● RECORDS TO PROCESS
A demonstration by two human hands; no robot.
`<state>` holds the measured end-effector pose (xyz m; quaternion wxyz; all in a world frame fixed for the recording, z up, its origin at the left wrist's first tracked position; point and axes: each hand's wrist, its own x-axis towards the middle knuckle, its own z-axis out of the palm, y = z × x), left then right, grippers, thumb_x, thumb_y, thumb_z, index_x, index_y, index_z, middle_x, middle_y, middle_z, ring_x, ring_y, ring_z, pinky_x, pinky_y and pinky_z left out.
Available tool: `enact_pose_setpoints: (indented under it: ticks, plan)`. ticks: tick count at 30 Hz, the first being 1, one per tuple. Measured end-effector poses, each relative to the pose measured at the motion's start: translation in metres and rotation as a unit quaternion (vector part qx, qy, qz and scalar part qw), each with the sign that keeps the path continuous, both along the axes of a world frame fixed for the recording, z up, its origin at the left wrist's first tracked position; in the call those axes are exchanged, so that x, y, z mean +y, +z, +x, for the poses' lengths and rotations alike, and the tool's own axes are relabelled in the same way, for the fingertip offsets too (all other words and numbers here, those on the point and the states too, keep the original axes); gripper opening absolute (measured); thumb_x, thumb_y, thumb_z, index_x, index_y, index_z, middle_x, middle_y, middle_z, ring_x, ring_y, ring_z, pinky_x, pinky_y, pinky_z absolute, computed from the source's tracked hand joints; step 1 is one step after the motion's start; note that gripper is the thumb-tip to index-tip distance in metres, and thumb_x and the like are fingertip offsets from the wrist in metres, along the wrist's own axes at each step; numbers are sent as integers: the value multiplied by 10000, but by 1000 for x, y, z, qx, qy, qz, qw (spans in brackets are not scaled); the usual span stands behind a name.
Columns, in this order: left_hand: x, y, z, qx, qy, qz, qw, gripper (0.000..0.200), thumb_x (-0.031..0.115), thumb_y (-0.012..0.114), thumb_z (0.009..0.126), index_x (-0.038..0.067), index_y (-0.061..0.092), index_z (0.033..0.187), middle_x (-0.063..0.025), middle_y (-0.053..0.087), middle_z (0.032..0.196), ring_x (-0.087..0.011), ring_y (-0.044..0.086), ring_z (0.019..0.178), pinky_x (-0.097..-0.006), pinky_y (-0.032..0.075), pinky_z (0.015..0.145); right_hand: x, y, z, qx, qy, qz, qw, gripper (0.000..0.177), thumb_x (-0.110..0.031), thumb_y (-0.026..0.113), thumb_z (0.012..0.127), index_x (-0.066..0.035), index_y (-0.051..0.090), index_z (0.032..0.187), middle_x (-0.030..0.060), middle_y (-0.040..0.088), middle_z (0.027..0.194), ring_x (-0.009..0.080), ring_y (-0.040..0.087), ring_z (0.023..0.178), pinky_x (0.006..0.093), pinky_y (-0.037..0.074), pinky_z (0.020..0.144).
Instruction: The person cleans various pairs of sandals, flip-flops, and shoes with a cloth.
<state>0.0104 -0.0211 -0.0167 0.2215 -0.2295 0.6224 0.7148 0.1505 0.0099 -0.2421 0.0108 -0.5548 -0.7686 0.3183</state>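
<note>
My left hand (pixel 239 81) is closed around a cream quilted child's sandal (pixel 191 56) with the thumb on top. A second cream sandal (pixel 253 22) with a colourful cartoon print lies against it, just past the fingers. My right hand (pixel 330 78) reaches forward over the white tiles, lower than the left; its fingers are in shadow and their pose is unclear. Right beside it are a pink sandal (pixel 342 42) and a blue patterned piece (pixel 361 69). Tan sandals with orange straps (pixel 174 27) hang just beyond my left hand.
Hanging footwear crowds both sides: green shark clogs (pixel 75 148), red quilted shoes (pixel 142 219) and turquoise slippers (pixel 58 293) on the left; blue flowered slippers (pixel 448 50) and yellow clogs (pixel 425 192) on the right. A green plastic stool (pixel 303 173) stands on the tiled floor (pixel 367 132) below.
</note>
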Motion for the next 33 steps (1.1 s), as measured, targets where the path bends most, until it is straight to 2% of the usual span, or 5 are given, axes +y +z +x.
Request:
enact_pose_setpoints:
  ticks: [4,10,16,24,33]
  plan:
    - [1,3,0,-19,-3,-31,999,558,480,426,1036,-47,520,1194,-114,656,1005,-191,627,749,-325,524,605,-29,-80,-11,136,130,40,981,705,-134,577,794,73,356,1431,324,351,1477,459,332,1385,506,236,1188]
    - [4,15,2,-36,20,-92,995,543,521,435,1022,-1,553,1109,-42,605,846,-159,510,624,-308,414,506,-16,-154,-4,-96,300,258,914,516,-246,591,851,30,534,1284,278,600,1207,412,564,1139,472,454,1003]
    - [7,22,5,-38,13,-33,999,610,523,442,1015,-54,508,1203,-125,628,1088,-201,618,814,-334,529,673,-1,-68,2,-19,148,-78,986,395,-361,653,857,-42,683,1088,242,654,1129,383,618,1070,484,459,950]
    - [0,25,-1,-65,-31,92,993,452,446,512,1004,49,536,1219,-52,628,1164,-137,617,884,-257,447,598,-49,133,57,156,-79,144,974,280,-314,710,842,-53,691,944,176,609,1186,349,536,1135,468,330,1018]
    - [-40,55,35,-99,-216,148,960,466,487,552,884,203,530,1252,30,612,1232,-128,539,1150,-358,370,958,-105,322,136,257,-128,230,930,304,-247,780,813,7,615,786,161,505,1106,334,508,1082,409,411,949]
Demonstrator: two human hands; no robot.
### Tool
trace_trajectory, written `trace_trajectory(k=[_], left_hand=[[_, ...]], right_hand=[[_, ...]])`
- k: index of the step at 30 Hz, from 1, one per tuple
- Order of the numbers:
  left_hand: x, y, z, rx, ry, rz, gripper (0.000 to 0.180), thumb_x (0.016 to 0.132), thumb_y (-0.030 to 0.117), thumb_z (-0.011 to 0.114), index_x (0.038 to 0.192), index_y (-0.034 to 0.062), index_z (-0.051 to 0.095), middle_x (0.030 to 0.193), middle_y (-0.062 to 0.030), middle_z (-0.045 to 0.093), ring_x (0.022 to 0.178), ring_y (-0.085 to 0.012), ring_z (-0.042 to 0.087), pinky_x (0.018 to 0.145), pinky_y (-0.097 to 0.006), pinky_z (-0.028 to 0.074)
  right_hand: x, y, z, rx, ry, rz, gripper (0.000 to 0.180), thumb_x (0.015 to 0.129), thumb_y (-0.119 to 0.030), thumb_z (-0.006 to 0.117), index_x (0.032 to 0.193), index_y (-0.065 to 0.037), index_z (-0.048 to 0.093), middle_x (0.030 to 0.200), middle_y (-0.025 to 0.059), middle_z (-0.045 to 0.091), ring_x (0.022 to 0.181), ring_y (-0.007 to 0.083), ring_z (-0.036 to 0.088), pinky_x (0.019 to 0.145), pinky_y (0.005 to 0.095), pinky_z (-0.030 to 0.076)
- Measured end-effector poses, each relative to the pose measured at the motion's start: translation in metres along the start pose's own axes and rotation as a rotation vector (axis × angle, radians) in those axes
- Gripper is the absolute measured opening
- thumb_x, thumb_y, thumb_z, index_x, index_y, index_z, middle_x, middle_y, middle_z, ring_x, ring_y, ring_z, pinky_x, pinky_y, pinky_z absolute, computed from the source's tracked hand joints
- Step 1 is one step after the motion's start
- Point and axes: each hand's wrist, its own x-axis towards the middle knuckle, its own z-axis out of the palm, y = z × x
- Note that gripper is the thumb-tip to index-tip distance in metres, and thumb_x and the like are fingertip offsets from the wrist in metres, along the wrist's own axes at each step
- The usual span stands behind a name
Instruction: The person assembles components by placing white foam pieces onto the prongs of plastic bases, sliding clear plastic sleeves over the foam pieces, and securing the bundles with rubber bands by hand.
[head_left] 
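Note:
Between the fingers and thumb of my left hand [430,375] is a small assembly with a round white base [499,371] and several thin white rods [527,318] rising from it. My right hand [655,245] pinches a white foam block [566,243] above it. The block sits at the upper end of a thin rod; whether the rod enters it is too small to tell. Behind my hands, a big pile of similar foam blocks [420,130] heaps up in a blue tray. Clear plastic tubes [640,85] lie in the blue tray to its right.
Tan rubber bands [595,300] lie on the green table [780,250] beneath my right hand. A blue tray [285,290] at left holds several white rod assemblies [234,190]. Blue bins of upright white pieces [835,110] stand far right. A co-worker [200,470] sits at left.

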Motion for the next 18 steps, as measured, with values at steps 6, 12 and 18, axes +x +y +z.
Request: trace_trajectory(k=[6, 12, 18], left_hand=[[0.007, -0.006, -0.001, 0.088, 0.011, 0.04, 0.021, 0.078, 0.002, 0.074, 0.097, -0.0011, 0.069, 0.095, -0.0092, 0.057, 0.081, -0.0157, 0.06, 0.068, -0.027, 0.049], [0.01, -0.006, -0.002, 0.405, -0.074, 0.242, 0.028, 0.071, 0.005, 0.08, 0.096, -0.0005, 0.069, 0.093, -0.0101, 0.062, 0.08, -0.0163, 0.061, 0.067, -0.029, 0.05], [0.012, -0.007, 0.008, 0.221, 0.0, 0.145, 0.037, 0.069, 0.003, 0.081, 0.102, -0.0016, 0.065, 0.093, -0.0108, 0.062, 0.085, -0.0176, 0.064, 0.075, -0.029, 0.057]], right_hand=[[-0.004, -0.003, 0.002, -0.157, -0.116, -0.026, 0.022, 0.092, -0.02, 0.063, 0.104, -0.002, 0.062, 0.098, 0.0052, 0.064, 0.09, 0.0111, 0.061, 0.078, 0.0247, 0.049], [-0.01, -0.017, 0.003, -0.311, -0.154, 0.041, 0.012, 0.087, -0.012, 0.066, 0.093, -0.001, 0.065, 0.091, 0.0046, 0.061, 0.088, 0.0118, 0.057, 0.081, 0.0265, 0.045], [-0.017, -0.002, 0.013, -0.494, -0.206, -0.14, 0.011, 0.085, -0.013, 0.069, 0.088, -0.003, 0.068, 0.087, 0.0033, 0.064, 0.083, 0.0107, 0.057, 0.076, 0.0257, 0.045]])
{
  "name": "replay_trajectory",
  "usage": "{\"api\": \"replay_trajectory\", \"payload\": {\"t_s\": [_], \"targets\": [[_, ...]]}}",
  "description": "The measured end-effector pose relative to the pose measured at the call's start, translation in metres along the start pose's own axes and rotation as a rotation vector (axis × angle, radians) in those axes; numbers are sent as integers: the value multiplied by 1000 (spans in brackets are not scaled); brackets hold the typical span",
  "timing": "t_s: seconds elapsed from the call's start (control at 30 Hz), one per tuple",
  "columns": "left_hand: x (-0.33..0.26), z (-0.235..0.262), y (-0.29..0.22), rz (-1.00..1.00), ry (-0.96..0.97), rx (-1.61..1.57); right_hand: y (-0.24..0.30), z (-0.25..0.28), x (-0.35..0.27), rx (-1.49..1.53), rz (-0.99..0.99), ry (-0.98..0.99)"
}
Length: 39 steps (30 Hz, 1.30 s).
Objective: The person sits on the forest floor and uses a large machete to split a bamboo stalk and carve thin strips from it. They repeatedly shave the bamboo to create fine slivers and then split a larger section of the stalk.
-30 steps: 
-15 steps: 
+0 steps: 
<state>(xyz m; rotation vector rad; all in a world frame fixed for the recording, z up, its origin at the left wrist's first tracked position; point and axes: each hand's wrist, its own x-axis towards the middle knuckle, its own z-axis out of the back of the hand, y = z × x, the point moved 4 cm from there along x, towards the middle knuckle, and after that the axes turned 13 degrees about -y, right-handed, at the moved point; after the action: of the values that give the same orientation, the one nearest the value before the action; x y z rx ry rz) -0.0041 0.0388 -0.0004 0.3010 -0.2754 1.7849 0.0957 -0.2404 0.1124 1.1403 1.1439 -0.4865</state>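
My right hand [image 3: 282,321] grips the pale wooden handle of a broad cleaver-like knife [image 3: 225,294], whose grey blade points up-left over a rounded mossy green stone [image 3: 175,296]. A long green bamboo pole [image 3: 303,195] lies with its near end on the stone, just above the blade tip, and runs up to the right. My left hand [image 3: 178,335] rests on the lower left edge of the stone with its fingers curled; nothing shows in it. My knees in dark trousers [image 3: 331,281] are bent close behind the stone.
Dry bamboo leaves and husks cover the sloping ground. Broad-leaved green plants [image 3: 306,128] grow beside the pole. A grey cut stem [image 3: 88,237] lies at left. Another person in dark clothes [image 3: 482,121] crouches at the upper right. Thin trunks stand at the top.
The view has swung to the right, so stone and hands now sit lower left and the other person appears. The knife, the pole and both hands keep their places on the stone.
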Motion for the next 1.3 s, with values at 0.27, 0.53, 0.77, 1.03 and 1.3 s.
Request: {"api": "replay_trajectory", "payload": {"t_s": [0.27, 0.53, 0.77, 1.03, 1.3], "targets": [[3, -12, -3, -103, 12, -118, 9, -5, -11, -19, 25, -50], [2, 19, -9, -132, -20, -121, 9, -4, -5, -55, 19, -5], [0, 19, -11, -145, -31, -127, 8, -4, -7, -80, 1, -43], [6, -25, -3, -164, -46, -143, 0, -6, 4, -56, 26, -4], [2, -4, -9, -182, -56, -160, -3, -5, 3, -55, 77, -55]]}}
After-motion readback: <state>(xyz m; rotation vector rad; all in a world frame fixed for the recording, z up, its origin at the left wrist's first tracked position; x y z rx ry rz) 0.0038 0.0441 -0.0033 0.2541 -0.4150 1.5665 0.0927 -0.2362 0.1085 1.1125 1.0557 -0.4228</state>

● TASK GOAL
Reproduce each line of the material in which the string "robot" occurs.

● RESPONSE
A demonstration by two human hands; no robot.
Demonstrator: two human hands; no robot.

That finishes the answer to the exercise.